TASK DETAILS = In the entries below, some lines hold the string "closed"; please say how many, giving the number and nothing else.

(Dataset items)

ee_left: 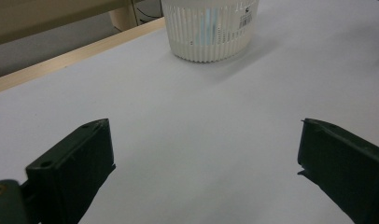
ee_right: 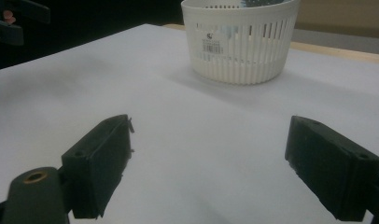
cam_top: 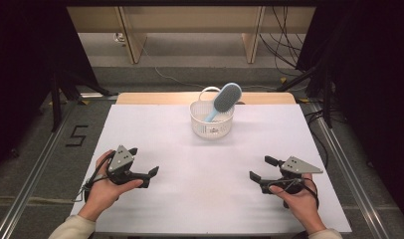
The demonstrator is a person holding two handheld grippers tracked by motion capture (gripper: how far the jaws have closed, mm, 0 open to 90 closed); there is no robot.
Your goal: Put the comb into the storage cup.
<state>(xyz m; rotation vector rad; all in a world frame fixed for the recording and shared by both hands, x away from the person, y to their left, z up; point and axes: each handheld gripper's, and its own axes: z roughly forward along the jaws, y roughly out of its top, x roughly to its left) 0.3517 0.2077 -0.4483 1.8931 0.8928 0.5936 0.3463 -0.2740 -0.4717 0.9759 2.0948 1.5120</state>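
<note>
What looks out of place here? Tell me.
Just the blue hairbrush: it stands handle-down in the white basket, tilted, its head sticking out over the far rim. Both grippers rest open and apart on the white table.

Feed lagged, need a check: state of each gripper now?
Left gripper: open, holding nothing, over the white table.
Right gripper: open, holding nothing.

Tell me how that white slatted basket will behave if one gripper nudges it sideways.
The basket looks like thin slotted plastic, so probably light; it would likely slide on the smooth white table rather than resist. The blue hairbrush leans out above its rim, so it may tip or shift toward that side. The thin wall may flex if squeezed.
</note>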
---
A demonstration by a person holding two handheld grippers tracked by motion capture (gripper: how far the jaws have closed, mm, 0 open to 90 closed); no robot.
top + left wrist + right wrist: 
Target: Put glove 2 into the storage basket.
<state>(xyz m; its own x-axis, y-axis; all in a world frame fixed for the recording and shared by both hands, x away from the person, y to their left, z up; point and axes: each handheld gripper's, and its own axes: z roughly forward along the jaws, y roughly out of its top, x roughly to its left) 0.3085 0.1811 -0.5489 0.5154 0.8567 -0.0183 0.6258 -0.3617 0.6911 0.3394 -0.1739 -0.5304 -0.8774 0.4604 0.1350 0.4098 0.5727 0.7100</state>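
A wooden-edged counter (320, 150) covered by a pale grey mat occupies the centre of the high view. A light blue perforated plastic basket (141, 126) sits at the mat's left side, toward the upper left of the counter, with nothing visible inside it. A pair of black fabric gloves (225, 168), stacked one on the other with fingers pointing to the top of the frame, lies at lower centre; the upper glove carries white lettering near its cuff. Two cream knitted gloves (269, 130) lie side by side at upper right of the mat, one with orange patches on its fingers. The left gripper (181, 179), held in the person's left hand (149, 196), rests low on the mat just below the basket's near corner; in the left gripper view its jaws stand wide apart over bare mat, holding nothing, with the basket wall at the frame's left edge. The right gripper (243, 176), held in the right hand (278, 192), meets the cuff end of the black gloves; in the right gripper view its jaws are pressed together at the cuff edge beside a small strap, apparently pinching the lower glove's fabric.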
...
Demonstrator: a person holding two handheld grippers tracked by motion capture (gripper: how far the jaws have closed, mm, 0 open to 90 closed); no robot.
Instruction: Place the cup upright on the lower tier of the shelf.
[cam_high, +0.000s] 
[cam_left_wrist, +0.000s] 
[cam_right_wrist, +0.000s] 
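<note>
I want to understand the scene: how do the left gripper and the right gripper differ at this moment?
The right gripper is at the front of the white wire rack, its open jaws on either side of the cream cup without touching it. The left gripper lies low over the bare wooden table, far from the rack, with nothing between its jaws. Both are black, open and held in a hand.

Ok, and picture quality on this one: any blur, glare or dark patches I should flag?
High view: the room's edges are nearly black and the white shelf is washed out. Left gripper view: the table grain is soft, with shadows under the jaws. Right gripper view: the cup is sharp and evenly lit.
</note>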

COMPLETED EXERCISE = 3